Copy all data exactly. Skip pictures.

Top of GIVEN MATERIAL

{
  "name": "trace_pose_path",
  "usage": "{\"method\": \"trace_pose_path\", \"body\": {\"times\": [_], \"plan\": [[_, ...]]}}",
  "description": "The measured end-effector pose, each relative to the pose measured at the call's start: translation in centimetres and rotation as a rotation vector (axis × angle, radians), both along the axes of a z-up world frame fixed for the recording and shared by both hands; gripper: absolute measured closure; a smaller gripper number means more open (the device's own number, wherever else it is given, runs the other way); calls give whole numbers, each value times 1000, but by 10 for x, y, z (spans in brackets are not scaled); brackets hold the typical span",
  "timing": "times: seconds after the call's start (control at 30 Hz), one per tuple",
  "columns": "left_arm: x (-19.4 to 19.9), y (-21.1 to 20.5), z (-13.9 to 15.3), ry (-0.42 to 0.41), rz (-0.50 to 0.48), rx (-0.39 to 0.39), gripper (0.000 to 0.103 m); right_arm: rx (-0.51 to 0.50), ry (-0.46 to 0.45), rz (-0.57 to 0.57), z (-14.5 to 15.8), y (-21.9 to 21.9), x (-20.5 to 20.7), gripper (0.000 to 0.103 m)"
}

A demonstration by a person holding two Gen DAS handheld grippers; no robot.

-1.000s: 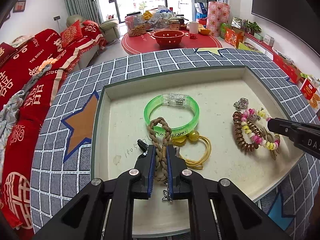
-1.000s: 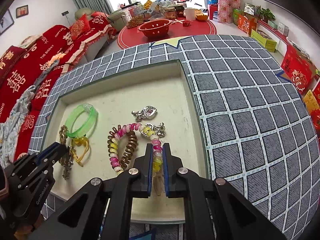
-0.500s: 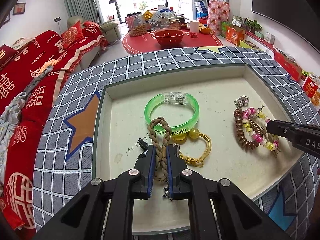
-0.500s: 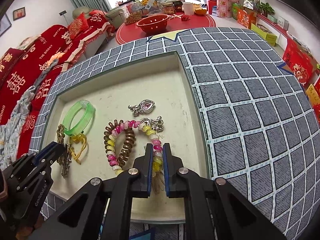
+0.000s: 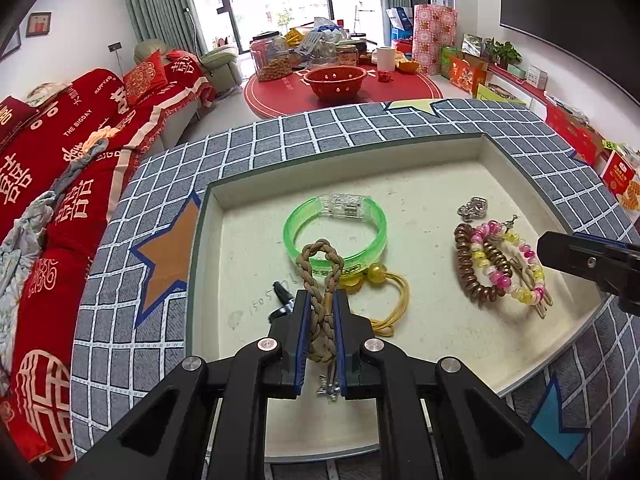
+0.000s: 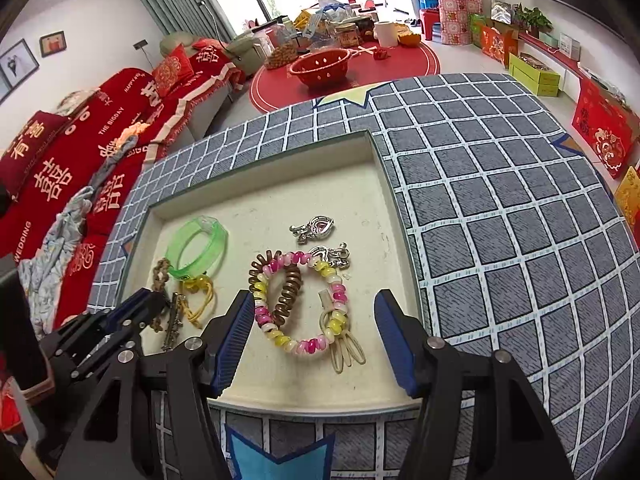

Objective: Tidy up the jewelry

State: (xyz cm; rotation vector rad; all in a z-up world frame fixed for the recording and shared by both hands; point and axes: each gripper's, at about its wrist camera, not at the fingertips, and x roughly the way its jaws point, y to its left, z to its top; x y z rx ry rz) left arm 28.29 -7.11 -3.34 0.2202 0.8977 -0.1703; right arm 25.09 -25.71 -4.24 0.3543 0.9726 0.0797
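A cream tray [image 5: 248, 240] [image 6: 360, 168] holds the jewelry. My left gripper [image 5: 321, 300] is shut on a brown braided bracelet [image 5: 322, 276], whose loop lies over a green bangle [image 5: 336, 232]. A yellow cord bracelet [image 5: 394, 296] lies beside it. My right gripper [image 6: 314, 308] is open, its fingers either side of a pink and yellow bead bracelet [image 6: 304, 300] lying on the tray with a brown coil bracelet [image 6: 288, 292]. Silver charms [image 6: 316, 227] lie behind. The right gripper also shows in the left wrist view [image 5: 576, 256].
The tray sits on a grey grid-patterned cloth [image 6: 500, 220] with star prints. A red sofa [image 5: 52, 152] stands to the left. A red round table [image 5: 344, 88] with a red bowl and jars stands behind. Boxes line the right wall.
My right gripper has opened and let go of the bead bracelet, which now lies on the tray. The left gripper stays shut on the braided bracelet.
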Motion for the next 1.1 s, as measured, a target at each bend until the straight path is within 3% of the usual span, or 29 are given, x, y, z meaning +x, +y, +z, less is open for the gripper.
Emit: {"method": "trace_pose_path", "body": {"times": [0.4, 0.8, 0.87, 0.9, 0.93, 1.1], "plan": [[-1, -24, -14, 12, -58, 87, 79, 41, -6, -40, 8, -18, -19, 34], [-1, -16, -1, -14, -36, 40, 76, 50, -15, -59, 10, -25, -22, 33], [0, -12, 4, -21, -22, 33, 13, 51, -16, -65, 11, -27, -22, 33], [-2, -9, 9, -52, 1, 30, 0, 50, -16, -68, 11, -27, -22, 33], [-5, -6, 14, -97, 8, 22, 0, 48, -17, -71, 12, -28, -23, 33], [-4, -2, 23, -105, 7, 28, 0, 49, -10, -82, 10, -30, -22, 33]]}}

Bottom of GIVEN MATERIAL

*RESPONSE*
{
  "name": "trace_pose_path",
  "usage": "{\"method\": \"trace_pose_path\", \"body\": {\"times\": [_], \"plan\": [[_, ...]]}}",
  "description": "The measured end-effector pose, each relative to the pose measured at the call's start: translation in centimetres and rotation as a rotation vector (axis × angle, radians), both along the axes of a z-up world frame fixed for the recording and shared by both hands; gripper: absolute measured closure; a smaller gripper number means more open (the device's own number, wherever else it is given, runs the other way); calls give whole numbers, each value times 1000, but by 10 for x, y, z (spans in brackets are not scaled); brackets hold the typical span",
  "timing": "times: seconds after the call's start (control at 30 Hz), one per tuple",
  "columns": "left_arm: x (-19.4 to 19.9), y (-21.1 to 20.5), z (-13.9 to 15.3), ry (-0.42 to 0.41), rz (-0.50 to 0.48), rx (-0.39 to 0.39), gripper (0.000 to 0.103 m); right_arm: rx (-0.51 to 0.50), ry (-0.46 to 0.45), rz (-0.57 to 0.57), z (-14.5 to 15.8), y (-21.9 to 21.9), x (-20.5 to 20.7), gripper (0.000 to 0.103 m)"
}

A demonstration by a person holding two Gen DAS handheld grippers; no robot.

-1.000s: 
-1.000s: 
-0.500s: 
-0.500s: 
+0.000s: 
+0.000s: 

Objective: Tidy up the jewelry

State: (xyz cm; rotation vector rad; all in a z-up world frame fixed for the recording and shared by both hands; point and axes: each gripper's, at about its wrist camera, not at the fingertips, and x roughly the way its jaws point, y to its left, z to its top; x y z rx ry rz) left arm 28.29 -7.11 -3.34 0.2202 0.8977 -0.1703; right arm 25.09 -25.71 -4.24 0.3543 0.9726 0.0797
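A cream tray [image 5: 248, 240] [image 6: 360, 168] holds the jewelry. My left gripper [image 5: 321, 300] is shut on a brown braided bracelet [image 5: 322, 276], whose loop lies over a green bangle [image 5: 336, 232]. A yellow cord bracelet [image 5: 394, 296] lies beside it. My right gripper [image 6: 314, 308] is open, its fingers either side of a pink and yellow bead bracelet [image 6: 304, 300] lying on the tray with a brown coil bracelet [image 6: 288, 292]. Silver charms [image 6: 316, 227] lie behind. The right gripper also shows in the left wrist view [image 5: 576, 256].
The tray sits on a grey grid-patterned cloth [image 6: 500, 220] with star prints. A red sofa [image 5: 52, 152] stands to the left. A red round table [image 5: 344, 88] with a red bowl and jars stands behind. Boxes line the right wall.
My right gripper has opened and let go of the bead bracelet, which now lies on the tray. The left gripper stays shut on the braided bracelet.
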Motion for the next 1.1 s, as measured, a target at each bend until the straight path is within 3% of the usual span, or 29 are given, x, y, z meaning +x, +y, +z, less is open for the gripper.
Emit: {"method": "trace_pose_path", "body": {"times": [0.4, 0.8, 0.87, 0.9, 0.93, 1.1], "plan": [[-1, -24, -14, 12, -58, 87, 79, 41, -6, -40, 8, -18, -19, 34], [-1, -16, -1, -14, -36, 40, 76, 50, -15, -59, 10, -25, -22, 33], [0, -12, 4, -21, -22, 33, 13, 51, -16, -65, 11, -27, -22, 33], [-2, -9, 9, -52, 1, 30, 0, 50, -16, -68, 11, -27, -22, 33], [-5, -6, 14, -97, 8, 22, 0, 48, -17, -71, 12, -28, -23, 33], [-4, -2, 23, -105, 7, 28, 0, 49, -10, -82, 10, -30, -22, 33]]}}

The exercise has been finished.